The 2010 survey by independent regulators the Care Quality Commission showed 36 per cent of staff said they had suffered from work-related stress in the past 12 months.

The figure scored it among the worst 20 per cent compared with similar trusts across England - and was a “significant” increase on 2009’s figure of 28 per cent.

NHS Calderdale ranked among England’s worst in five out of 38 areas in the survey - including that a quarter of staff reported witnessing at least one error, near miss or incident which could have hurt staff, patients or service users in the last month.

Also, one in 100 staff reported experiencing physical violence from colleagues or managers in the past 12 months and 12 per cent of staff reported experiencing harassment, bullying or abuse from patients, service users, relatives or member of the public over the same period.

The PCT scored among England’s best 20 per cent for 12 out of the 38 areas - including feeling valued by work colleagues, receiving health and safety training, reporting errors or near misses, not feeling pressure to attend work when unwell, good communication between staff and job satisfaction.

It also scored one of the England’s best results for whether staff would recommend their trust to others.

Staff were asked to give a rating from one to five, with five being ‘likely to recommend” - and the trust scored an average of 3.65.

NHS Calderdale currently has control of the health budget and commissions services but under new government plans this will pass to GPs and PCTs will be scrapped by 2013.

About 600 staff employed by the provider arm of the PCT will be transferred to new employers - Calderdale and Huddersfield NHS Foundation Trust or South West Yorkshire Partnership NHS Foundation Trust - by the end of this month.

NHS Calderdale chief executive Rob Webster said: “We pride ourselves on our commitment to staff.

“Overall the survey suggests we are one of the best NHS employers in the country and our staff feel valued, enjoy their job, work as part of supportive teams, receive the right level of training to keep themselves and their patients safe and that there is good communication with senior managers.

“We welcome the findings of the survey and we will use them to inform the organisation’s development.

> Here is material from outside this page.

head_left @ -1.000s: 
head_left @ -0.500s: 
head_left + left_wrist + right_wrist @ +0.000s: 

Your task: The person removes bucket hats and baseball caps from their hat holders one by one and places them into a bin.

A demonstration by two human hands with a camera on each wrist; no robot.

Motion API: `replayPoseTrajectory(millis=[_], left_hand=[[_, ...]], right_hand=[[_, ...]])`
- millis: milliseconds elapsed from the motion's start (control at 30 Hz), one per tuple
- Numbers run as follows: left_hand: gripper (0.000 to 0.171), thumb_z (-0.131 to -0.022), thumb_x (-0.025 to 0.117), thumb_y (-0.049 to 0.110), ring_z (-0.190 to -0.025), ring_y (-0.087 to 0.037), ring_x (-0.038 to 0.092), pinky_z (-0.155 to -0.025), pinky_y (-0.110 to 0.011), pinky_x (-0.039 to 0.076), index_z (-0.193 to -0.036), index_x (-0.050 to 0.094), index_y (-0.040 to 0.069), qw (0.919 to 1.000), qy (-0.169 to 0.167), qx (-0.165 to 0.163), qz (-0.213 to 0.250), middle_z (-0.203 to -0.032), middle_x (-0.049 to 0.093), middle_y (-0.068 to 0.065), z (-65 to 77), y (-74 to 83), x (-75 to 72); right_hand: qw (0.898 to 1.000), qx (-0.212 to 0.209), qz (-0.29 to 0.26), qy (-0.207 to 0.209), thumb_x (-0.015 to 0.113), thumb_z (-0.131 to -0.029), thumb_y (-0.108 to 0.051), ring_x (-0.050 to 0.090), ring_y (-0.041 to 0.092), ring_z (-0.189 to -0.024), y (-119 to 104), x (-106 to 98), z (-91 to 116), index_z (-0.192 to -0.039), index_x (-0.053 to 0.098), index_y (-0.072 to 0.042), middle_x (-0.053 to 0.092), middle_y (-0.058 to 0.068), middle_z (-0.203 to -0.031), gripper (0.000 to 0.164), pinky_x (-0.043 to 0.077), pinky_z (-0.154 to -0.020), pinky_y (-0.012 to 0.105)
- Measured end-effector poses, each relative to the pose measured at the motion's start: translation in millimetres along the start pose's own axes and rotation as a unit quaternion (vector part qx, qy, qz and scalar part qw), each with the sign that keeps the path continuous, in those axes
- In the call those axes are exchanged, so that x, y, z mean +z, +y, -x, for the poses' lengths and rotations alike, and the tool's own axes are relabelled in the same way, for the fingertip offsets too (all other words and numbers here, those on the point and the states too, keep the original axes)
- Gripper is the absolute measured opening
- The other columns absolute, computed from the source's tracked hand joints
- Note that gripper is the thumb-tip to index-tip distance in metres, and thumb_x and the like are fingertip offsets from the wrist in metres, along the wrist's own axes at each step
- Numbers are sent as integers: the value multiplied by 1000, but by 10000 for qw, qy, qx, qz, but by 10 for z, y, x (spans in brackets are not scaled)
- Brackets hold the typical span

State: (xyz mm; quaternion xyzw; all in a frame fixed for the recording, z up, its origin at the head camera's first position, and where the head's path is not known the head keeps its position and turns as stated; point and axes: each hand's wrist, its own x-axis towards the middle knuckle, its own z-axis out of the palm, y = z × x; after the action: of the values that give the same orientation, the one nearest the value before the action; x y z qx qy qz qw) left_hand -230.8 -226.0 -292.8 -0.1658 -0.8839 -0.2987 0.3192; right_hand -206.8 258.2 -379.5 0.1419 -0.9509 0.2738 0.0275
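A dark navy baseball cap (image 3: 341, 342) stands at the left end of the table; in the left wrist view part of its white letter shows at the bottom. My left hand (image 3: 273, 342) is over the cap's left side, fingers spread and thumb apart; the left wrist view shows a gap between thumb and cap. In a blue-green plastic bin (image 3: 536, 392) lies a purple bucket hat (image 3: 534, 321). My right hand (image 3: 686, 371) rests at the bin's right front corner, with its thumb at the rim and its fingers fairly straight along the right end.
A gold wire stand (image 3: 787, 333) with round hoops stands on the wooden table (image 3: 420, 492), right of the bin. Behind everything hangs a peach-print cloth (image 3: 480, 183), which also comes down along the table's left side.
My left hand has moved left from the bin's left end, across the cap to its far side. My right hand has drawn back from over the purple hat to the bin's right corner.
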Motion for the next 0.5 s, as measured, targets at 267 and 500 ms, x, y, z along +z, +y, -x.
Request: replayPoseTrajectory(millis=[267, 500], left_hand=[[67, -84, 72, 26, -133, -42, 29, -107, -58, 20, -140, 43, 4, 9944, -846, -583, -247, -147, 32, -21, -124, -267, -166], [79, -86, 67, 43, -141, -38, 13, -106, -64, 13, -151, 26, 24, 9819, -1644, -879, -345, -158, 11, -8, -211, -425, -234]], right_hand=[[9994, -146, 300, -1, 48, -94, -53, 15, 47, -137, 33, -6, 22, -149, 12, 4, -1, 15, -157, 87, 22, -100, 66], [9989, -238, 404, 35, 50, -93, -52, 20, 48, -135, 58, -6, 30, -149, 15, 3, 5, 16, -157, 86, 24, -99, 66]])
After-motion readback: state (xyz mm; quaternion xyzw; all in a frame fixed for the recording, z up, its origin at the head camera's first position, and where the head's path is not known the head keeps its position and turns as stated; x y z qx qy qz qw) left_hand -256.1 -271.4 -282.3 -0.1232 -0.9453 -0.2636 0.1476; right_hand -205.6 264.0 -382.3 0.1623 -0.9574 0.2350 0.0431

“We recognise that staff currently feel extra pressure due to changes happening in the NHS.

“We have ensured there is a range of support in place from free counselling and career development workshops to financial planning sessions.

“Safety is our first priority. We have been working to raise awareness of incidents and near misses, including how to report them. This is in line with advice from the National Patient Safety Agency.

“We use incident reporting, including near misses, as a chance to learn and reduce the likelihood of the incident happening again in the future.”